Schwarzenegger will have to take a position on the Racial Privacy Initiative -- also on the Oct. 7 ballot -- that would disrupt the racial spoils system by preventing the state from gathering most racial information from citizens. Will Schwarzenegger say that is good or bad for ``the children''?
``Every cook has to learn how to govern the state,'' said Lenin when he was still pretending to believe what Marx said about the state withering away. Gov. Gray Davis, under whom California's government has waxed, is a political lifer who started out as Gov. Jerry Brown's chief of staff. Davis is emblematic of today's careerism: last year The New Republic reported that 131 members of Congress -- almost one in four -- began as staffers. Davis has given ``experience'' a bad name.
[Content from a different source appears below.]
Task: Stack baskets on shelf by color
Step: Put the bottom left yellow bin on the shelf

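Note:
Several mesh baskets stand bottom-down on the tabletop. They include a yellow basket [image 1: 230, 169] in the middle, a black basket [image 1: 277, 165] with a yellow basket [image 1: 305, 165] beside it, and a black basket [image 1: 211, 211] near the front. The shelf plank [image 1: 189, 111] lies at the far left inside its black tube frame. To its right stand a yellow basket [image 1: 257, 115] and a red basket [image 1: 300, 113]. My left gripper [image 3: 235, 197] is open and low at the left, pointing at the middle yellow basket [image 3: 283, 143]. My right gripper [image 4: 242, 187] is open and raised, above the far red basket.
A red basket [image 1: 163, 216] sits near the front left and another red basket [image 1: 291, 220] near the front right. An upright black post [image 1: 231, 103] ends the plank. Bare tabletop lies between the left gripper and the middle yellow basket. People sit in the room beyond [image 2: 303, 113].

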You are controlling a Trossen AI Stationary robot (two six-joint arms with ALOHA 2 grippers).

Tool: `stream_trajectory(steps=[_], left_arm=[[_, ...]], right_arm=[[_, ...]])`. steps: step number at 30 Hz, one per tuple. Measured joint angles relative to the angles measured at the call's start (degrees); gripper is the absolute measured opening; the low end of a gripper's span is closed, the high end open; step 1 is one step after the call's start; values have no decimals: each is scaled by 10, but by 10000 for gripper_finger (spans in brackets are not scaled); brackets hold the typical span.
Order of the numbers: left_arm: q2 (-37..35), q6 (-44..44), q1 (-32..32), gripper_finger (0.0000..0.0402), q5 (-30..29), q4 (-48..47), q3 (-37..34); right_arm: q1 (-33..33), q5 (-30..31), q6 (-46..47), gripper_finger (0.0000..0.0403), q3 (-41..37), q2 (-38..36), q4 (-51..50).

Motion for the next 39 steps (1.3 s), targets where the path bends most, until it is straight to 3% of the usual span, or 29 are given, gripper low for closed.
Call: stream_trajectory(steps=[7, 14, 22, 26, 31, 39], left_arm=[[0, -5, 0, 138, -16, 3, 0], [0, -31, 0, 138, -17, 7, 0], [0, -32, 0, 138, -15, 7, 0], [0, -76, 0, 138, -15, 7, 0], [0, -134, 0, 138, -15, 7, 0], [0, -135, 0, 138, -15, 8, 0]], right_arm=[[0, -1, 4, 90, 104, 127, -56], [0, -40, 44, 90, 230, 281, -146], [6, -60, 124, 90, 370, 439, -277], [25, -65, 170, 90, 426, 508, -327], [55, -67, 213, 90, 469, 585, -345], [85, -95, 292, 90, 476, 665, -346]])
And Schwarzenegger is intelligent enough to be a successful entrepreneur and to be bored making silly movies. He is intelligent enough to be governor. But Jimmy Carter and Richard Nixon -- and Lenin, for that mater -- were intelligent.
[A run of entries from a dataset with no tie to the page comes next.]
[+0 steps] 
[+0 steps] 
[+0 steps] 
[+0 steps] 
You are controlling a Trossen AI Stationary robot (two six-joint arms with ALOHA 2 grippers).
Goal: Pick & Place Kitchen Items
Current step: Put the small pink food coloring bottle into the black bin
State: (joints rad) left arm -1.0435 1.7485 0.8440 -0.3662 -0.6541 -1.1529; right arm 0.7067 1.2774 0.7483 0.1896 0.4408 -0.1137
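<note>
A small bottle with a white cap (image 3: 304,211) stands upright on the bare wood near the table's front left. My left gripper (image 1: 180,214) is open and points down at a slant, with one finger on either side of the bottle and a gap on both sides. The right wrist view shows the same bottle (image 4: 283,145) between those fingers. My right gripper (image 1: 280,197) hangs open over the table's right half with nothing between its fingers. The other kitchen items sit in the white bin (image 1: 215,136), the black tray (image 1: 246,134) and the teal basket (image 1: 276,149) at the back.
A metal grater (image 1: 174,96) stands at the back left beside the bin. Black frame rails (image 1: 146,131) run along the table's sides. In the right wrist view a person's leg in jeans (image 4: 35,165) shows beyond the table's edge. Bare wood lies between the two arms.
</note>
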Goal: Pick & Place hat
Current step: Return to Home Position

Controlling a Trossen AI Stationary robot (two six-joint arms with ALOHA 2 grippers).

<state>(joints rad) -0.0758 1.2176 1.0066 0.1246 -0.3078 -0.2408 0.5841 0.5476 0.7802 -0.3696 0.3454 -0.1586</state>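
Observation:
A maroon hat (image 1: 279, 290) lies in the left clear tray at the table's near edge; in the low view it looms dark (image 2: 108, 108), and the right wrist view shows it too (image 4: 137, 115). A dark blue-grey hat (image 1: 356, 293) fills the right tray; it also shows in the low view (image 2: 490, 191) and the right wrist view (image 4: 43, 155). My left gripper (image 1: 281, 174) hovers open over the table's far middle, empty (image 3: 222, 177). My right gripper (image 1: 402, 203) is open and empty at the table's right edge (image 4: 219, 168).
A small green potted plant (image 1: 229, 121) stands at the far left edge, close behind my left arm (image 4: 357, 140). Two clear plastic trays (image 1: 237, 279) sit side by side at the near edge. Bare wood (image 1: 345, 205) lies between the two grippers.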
Truly conservative Californians -- you few know who you are -- will vote against the recall to protest its plebiscitary cynicism. And as a precaution they will take the time required to find in the lottery-determined listing of names the name of a conservative candidate.
However, if in a few weeks Davis seems a certain loser, muscular Democratic interests, none of which are tied to him by cords of affection, might successfully pressure him to resign. Lt. Gov. Cruz Bustamante, who is a candidate to succeed him, would become governor, the recall would deflate and the Democratic Party's condign punishment probably would be to continue wrestling with the problems it has created or exacerbated.